Closed GoogleCodeExporter closed 8 years ago
Scratch the vsync comment. Vsync accuracy is tied directly to hsyncs, so
they're
fine so long as hsyncs are fine. I still have a hunch that I can improve
overall
timer accuracy even further though.
Original comment by Jake.Stine
on 27 Oct 2008 at 4:17
Ok, just so everyone knows, I have found a serious error in the counter logic.
Most
of the time the 'nextsCounter' value is way off the mark, because it's always
just
kinda blindly assumed two things:
(1) that the non-hSync counters will never interfere with the hSync timings.
Oops.
As soon as those counters started running for any reasons, the hsync timings
would
just drift off into the ozone.
(2) that all branches begin and end on hsyncs. Any variation in the length of
branch
executions would cause nextsCounter to drift further and further from the actual
hSync value.
In both cases, the value would run a cyclic course, where-by it would drift
away from
the proper hsync and drift back toward it after reaching an apex. So overall
game
speed stayed pretty consistent, but hsyncs themselves were being counted almost
randomly within the scatter band.
I'm fixing.
Original comment by Jake.Stine
on 27 Oct 2008 at 4:56
Fixed timers glitch. New patch attached.
This one makes the hsync timer considerably more accurate. Standard deviation
from
the 'real' hsync timings is now a mere fraction of what it used to be. I'm
curious
to see if this patch fixes games such as Dawn of Mana (which previously only
worked
with separate vsync timers). Ultimately I think timing vsync based on the
hsync is
cleaner and faster -- *if* it works. It may not. :)

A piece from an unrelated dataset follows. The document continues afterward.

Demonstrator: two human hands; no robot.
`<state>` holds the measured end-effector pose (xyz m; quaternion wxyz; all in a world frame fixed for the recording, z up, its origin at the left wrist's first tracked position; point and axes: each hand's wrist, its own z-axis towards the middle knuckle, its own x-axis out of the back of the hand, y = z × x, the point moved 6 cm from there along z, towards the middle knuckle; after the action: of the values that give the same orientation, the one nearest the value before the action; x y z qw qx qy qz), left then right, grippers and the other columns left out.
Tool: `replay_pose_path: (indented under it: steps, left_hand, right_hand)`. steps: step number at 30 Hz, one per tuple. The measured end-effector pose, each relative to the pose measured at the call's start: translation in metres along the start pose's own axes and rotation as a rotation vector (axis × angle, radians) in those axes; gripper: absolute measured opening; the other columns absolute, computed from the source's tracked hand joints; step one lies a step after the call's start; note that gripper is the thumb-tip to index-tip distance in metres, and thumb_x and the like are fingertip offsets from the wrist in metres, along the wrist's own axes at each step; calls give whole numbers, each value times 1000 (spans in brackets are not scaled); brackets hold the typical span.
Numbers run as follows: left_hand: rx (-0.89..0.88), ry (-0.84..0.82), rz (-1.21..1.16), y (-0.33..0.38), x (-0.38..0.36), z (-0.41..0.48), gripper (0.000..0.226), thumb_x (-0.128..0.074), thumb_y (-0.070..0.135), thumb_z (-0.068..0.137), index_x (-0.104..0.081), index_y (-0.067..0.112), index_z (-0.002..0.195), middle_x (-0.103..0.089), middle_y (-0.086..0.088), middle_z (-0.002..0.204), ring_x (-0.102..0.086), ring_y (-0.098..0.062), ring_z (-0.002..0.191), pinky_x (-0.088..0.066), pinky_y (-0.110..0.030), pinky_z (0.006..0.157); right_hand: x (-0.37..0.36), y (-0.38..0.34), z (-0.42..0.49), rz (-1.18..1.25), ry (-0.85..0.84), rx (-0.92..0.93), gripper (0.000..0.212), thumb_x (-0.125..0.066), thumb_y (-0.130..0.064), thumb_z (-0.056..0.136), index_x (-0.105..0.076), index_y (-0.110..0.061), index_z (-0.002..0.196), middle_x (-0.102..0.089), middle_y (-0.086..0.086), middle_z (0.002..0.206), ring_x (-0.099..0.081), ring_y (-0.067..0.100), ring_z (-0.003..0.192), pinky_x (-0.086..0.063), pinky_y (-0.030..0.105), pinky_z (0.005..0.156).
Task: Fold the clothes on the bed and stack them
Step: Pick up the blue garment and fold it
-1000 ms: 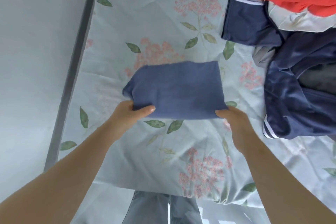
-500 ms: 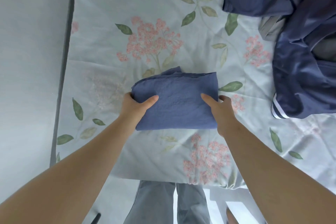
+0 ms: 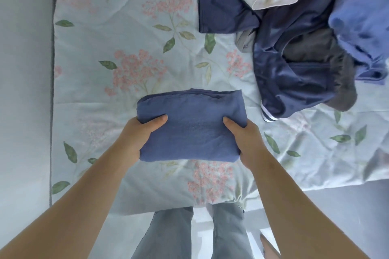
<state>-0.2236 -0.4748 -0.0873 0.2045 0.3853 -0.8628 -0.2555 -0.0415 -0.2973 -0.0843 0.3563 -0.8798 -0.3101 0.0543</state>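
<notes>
Folded blue cloth is at the near edge of the bed, right in front of you (resting or just lifted, can't tell). Left grip and right grip each clamp a side edge, thumb on top, fingers hidden beneath. It looks light, soft and floppy, so the layers will likely slide if held one-sided. Support both sides and carry it flat. The unfolded pile is near on the right, not touching.
</notes>
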Motion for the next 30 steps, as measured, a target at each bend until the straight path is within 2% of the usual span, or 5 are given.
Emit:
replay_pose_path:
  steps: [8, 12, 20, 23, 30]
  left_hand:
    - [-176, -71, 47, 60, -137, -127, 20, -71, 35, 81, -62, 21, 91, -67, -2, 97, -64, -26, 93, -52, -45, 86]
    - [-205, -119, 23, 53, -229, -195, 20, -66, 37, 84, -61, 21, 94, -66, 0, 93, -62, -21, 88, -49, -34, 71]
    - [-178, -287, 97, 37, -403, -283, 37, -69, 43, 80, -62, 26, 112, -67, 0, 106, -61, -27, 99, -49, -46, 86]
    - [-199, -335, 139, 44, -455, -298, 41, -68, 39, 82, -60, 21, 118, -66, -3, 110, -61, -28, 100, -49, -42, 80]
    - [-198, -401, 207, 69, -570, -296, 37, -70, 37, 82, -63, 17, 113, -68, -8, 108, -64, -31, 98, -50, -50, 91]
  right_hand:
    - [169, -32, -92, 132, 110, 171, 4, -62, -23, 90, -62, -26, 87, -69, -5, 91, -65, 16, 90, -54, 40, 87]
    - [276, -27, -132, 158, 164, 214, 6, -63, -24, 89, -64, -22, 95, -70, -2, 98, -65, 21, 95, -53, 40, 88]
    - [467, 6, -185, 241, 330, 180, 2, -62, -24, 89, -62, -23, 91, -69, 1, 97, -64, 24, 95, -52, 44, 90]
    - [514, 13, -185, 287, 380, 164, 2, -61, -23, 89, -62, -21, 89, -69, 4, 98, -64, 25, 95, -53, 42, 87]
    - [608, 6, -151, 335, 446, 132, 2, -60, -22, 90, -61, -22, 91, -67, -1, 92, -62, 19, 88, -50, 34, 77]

(just noticed I forgot to attach the first patch... doh.. -_-)
Original comment by Jake.Stine
on 27 Oct 2008 at 5:55
Attachments:
Addendum: The above patch also appears to fix the "oddball" accelerated
non-interlaced timing issue. Interlaced and non-interlaced modes no longer
require
separate timing mechanisms. (very promising!)
Original comment by Jake.Stine
on 27 Oct 2008 at 6:12
i'll have to take a look at the patch in detail tomorrow.
it does look more accurate from taking a quick-look; but ultimately, from my
hours of
debugging earlier today, i think the best way is to calculate hblank and vSync
independently.
but i'll be sure to take a look at that patch tomorrow, as i could be wrong.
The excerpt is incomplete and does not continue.